Prerequisites: JWT provider should be configured in Privacera Manager. Refer to the Configuring JWT Providers for more information. Make sure the access policies for the users/groups in the JWT token are used in the Ranger policies. Configuration Self Managed and Data Plane PrivaceraCloud
In Self Managed and Data Plane, Databricks is automatically configured during the post-install step.
Set the below common properties in the Spark configuration of the Databricks cluster:
Static public key JWT Copy JWT Public Keys to Local Cluster File Path
Upload the JWT Public Key: First, upload the jwttoken.pub
file containing the JWT public key to the DBFS or workspace location.
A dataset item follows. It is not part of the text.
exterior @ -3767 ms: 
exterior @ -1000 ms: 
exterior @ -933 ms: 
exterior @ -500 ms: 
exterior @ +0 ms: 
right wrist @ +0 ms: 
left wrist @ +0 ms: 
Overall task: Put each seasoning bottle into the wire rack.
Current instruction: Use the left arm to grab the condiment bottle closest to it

For example, upload the key to /dbfs/user/jwt/keys
. Update the Init Script: To copy the public keys to the local cluster file path, update the init script with the following commands: Bash export JWT_TOKEN_PUBLIC_KEY_DBFS_PATH = "/dbfs/user/jwt/keys/."
export JWT_TOKEN_PUBLIC_KEY_LOCAL_PATH = "/tmp"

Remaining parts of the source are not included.